La Galerie Cécile Fakhoury a le plaisir de présenter la première exposition personnelle en France de Kambui Olujimi, The Lost Rivers Dream Index, Vol. 3
Que l’on soit sceptique, fervent convaincu ou observateur distant, l’interprétation de nos rêves n’a cessé de fasciner les sociétés humaines. Aux quatre coins du monde, savoirs vernaculaires et rituels d’interprétation tentent sans relâche de percer les mystères de ces visions nocturnes – manifestations de nos désirs, de nos inconscients profonds ou signes du divin –, dans la quête d’un savoir inestimable sur le sens de nos vies et l’essence de nos êtres. D’une culture à l’autre, nos outils d’interprétations varient mais la motivation profonde de la démarche reste la même : une tentative pour comprendre qui nous sommes et comment nous existons au monde.

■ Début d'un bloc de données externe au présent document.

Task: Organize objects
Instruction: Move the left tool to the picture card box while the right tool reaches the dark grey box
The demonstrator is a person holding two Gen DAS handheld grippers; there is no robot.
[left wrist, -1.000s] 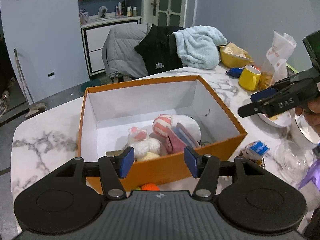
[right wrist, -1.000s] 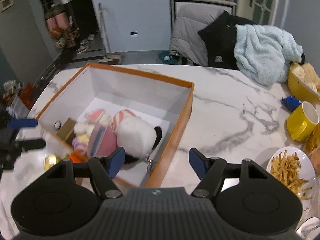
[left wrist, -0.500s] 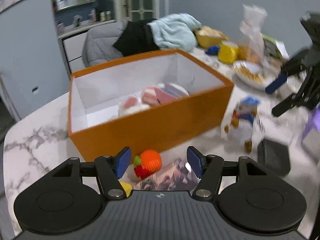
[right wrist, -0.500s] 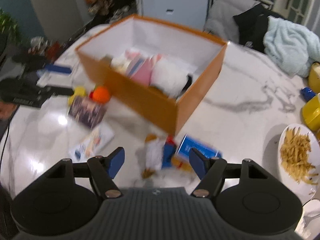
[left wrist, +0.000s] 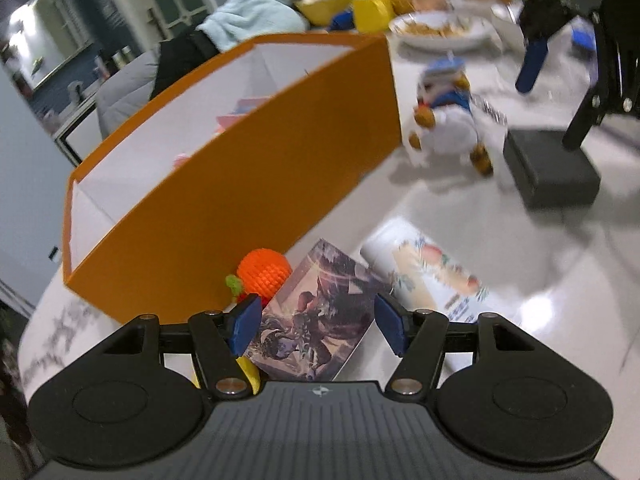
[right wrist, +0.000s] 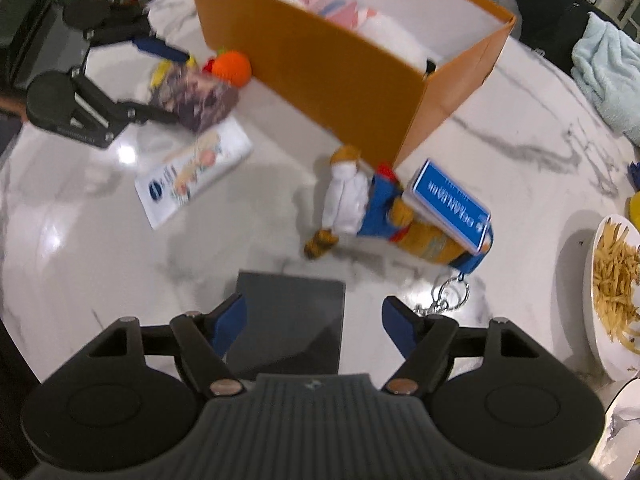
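The white marble-patterned tabletop [right wrist: 500,128] fills both views, and the open orange cardboard box with white inner walls [left wrist: 248,184] sits across the upper left of the left wrist frame with pink and white soft items barely visible inside. Lower centre of the right wrist frame, the flat dark grey rectangular box [right wrist: 290,320] lies between the released fingers of the right gripper [right wrist: 314,330], touching neither. The left gripper [left wrist: 316,326], jaws also spread, straddles the picture-printed card box [left wrist: 316,320] at bottom centre, beside the small orange knitted ball [left wrist: 264,274].
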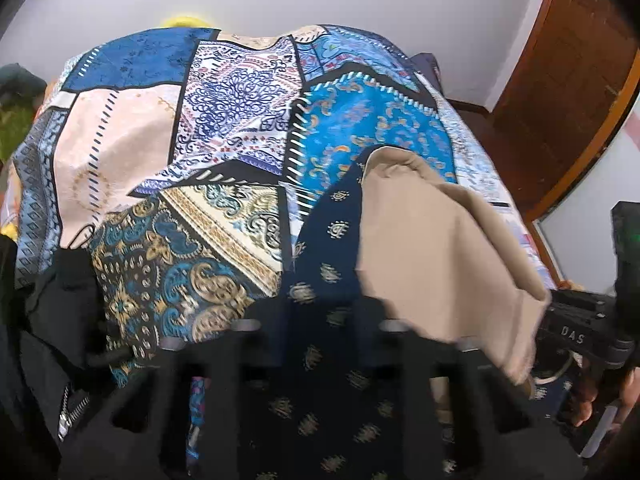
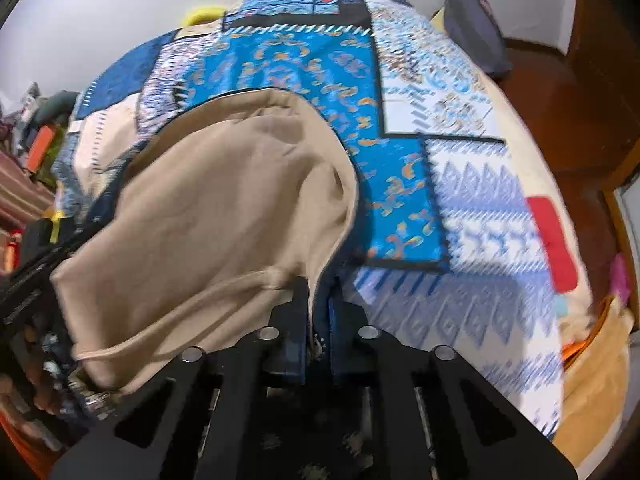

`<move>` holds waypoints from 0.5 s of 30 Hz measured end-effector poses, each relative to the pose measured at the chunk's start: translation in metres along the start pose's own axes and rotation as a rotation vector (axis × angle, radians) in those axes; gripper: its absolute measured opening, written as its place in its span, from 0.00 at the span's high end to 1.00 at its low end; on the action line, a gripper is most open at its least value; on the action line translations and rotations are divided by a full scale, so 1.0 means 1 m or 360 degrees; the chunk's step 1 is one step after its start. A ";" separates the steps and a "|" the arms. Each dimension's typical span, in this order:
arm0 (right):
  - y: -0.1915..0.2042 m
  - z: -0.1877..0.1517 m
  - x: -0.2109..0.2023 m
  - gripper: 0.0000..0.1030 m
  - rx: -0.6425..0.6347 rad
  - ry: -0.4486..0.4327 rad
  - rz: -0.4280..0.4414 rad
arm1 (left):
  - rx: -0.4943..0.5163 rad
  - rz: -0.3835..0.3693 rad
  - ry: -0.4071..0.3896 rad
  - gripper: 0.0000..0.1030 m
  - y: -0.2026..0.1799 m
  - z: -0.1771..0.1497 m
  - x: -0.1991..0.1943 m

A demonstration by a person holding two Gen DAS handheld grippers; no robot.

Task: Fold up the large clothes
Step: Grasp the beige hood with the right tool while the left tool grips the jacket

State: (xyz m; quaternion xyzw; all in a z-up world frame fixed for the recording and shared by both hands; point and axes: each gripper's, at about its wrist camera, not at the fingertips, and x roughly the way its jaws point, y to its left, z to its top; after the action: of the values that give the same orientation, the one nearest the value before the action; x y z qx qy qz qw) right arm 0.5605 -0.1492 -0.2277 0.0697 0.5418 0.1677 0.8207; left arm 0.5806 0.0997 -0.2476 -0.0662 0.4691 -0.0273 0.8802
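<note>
A large garment, navy with small gold motifs [image 1: 332, 232] on one face and plain beige [image 1: 440, 248] on the other, hangs between both grippers above a bed. My left gripper [image 1: 320, 308] is shut on its navy edge, and the cloth drapes over the fingers and hides the tips. In the right wrist view the beige side [image 2: 224, 208] billows to the left. My right gripper [image 2: 320, 292] is shut on the garment's hem, with the jaws nearly touching. The right gripper's body [image 1: 576, 332] and a hand show at the left view's right edge.
A blue, white and beige patchwork bedspread [image 2: 460, 208] covers the bed below. A grey pillow [image 2: 476, 32] lies at the far end. A black zipped jacket [image 1: 60, 360] lies at the left. Brown wooden panels [image 1: 560, 80] stand to the right, and a white wall behind.
</note>
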 end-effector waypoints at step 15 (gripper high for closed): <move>0.065 -0.067 -0.153 0.94 -0.0297 -0.0324 0.0115 | 0.0065 -0.0194 -0.0117 0.92 -0.009 -0.058 -0.169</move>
State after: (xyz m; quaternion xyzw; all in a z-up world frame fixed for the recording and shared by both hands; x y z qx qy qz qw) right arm 0.4316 -0.1469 -0.1030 0.0291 0.4349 0.2387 0.8677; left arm 0.4388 0.1037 -0.1395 -0.0774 0.4308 -0.0879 0.8948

Kambui Olujimi nous entraîne dans les profondeurs de nos songes et prend comme point de départ les clés des rêves [Dream Index en anglais], ces ouvrages fascinants construits sous la forme de lexiques de mots dont les définitions et les renvois d’un concept à l’autre tissent un réseau de sens pour l’interprétation. Populaires, ésotériques, religieux ou objets de collection, ils existent sous toutes les formes et pour tous. Kambui Olujimi puise dans plusieurs de ces index et dans sa mémoire pour composer le sien, présenté ici dans la troisième édition du projet débuté en 2007.
Ce petit volume, destiné à être disséminé et partagé au gré des passages des visiteurs, accompagne les œuvres peintes. Kambui Olujimi, jouant sur la pluralité des symboles contenus dans les rêves – et dans les œuvres – nous invite à l’utiliser comme une grille de lecture pour construire nos récits et nos mythologies personnelles. Comme les rêves, la compréhension des œuvres nécessite la contemplation. Le ballet des couleurs flash et de la matière diluée sur le papier dans un effet de transparence onirique agit comme un premier film éblouissant ; jubilatoire. Les silhouettes des personnages flottent sur des fonds fascinants. Bank Robber + Money Stacks: un flirt avec l’esthétique hip hop des nineties, Star Walker : l’impulsion vibrante du mouvement de jambe de Surya Bonaly ; Astronaut : le vide du monde, une liberté exubérante et pétrifiante.
Puis, apparaît presque par anamorphose le détail déclencheur, celui qui toujours chez Kambui Olujimi teinte la joie la plus spontanée d’une douleur viscérale et le déchirement existentiel d’une allégresse enfantine. Depth Charts and Chastity Devices : carte topographique de L’English Channel et dispositifs (réels ou fantasmés) de chasteté. De nouveau, on regarde un peu plus intensément Astronaut: une femme enceinte flotte dans l’espace. Star Walker: le gouffre qui menace celle à qui l’on demande de tout prouver encore et encore parce qu’elle est noire. Et puis, Memorial Cake, cet objet plastique ambigu, symbole de festivité et présence menaçante par la lourdeur de sa structure et son opacité. « J’ai voulu imaginer à quoi pourraient ressembler les gâteaux d’anniversaire de ceux qui ne sont plus » nous dit l’artiste. Ceux que le système a emporté, Georges Floyd, Trayvon Martin, Breonna Taylor...
Kambui Olujimi nous révèle dans ses œuvres les mécanismes diffus de notre société et les rouages psychiques qui nous habitent. En creusant dans nos mémoires collectives, l’artiste aborde le rêve en tant qu’il est aussi une élaboration de la pensée imaginative qui transforme le réel. Masked Monuments et Monument Removalsont les rêves d’une histoire qui se réécrit et s’écrit par ceux qu’elle avait oublié. Dans ces rêves, ils prennent possession des symboles d’oppression idéologique et politique glorifiés dans l’histoire par ces statues et monuments. Fictions il y a quelques décennies, ces rêves se concrétisent lentement aujourd’hui.
The Lost Rivers Dream Index, Vol. 3 est un voyage dans la psychè contemporaine au croisement du désir et de l’inconscient, du politique et du sensible. En immersion, le spectateur est engagé dans un dialogue silencieux avec l’artiste. Kambui Olujimi tisse ainsi dans une approche holistique qui lui est propre et non sans humour, la trame d’une odyssée visuelle de nos rêves où il puise la matière d’un commentaire profond et sensible sur notre monde.